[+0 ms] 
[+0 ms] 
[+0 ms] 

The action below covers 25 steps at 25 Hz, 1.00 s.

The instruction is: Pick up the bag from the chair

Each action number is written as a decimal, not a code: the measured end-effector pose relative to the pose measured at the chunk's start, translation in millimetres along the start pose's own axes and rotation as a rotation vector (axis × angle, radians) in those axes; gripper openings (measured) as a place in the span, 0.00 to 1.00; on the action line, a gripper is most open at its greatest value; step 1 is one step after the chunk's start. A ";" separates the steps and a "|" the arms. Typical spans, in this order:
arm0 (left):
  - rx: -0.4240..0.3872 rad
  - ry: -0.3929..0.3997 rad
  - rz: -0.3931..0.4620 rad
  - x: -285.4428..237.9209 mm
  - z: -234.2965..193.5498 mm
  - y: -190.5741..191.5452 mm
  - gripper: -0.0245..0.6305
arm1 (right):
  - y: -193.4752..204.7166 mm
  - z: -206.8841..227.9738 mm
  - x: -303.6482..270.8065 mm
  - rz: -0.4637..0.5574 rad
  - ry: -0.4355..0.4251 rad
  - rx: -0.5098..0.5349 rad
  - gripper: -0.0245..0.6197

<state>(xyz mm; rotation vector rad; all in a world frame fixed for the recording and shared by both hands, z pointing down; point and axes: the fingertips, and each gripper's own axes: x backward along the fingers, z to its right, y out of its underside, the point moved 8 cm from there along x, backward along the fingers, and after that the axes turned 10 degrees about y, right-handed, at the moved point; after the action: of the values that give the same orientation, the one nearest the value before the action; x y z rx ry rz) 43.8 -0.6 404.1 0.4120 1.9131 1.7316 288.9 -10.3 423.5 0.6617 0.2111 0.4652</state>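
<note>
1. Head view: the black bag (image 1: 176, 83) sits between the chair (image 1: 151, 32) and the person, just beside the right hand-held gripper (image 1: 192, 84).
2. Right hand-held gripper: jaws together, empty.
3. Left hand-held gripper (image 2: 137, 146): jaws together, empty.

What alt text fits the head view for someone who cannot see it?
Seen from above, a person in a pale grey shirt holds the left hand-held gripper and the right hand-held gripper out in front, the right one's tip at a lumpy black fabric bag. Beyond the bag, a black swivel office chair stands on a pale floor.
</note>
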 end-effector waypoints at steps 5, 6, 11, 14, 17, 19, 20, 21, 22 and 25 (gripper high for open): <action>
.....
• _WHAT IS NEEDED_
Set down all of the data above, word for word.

• _RESPONSE TO THIS EXERCISE_
[+0 ms] 
[+0 ms] 
[+0 ms] 

The action below covers 25 steps at 25 Hz, 1.00 s.

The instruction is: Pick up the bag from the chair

Each action number is written as a decimal, not a code: the measured end-effector pose relative to the pose measured at the chunk's start, translation in millimetres along the start pose's own axes and rotation as a rotation vector (axis × angle, radians) in those axes; gripper openings (measured) as a place in the span, 0.00 to 1.00; on the action line, a gripper is most open at its greatest value; step 1 is one step after the chunk's start. A ";" separates the steps and a "|" the arms. Typical spans, in this order:
arm0 (left):
  - rx: -0.4240..0.3872 rad
  - ry: -0.3929..0.3997 rad
  - rz: -0.3931..0.4620 rad
  - x: -285.4428..237.9209 mm
  - z: -234.2965..193.5498 mm
  - y: -190.5741..191.5452 mm
  - gripper: -0.0245..0.6305
arm1 (right):
  - y: -193.4752..204.7166 mm
  - z: -206.8841..227.9738 mm
  - x: -303.6482..270.8065 mm
  - rz: -0.4637..0.5574 rad
  - ry: -0.4355..0.4251 rad
  - rx: -0.5098..0.5349 rad
  - gripper: -0.0245..0.6197

<state>(xyz mm; rotation vector rad; all in a world frame fixed for the recording and shared by both hands, z pointing down; point and axes: the fingertips, and each gripper's own axes: x backward along the fingers, z to its right, y out of its underside, the point moved 8 cm from there along x, backward along the fingers, and after that the axes turned 10 degrees about y, right-handed, at the moved point; after the action: of the values that give the same orientation, the one nearest the value before the action; x y z rx ry rz) 43.8 -0.6 404.1 0.4120 1.9131 1.7316 288.9 -10.3 423.5 0.6617 0.2111 0.4652</state>
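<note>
1. Head view: the black bag (image 1: 176, 83) sits between the chair (image 1: 151, 32) and the person, just beside the right hand-held gripper (image 1: 192, 84).
2. Right hand-held gripper: jaws together, empty.
3. Left hand-held gripper (image 2: 137, 146): jaws together, empty.

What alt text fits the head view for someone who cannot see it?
Seen from above, a person in a pale grey shirt holds the left hand-held gripper and the right hand-held gripper out in front, the right one's tip at a lumpy black fabric bag. Beyond the bag, a black swivel office chair stands on a pale floor.
</note>
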 end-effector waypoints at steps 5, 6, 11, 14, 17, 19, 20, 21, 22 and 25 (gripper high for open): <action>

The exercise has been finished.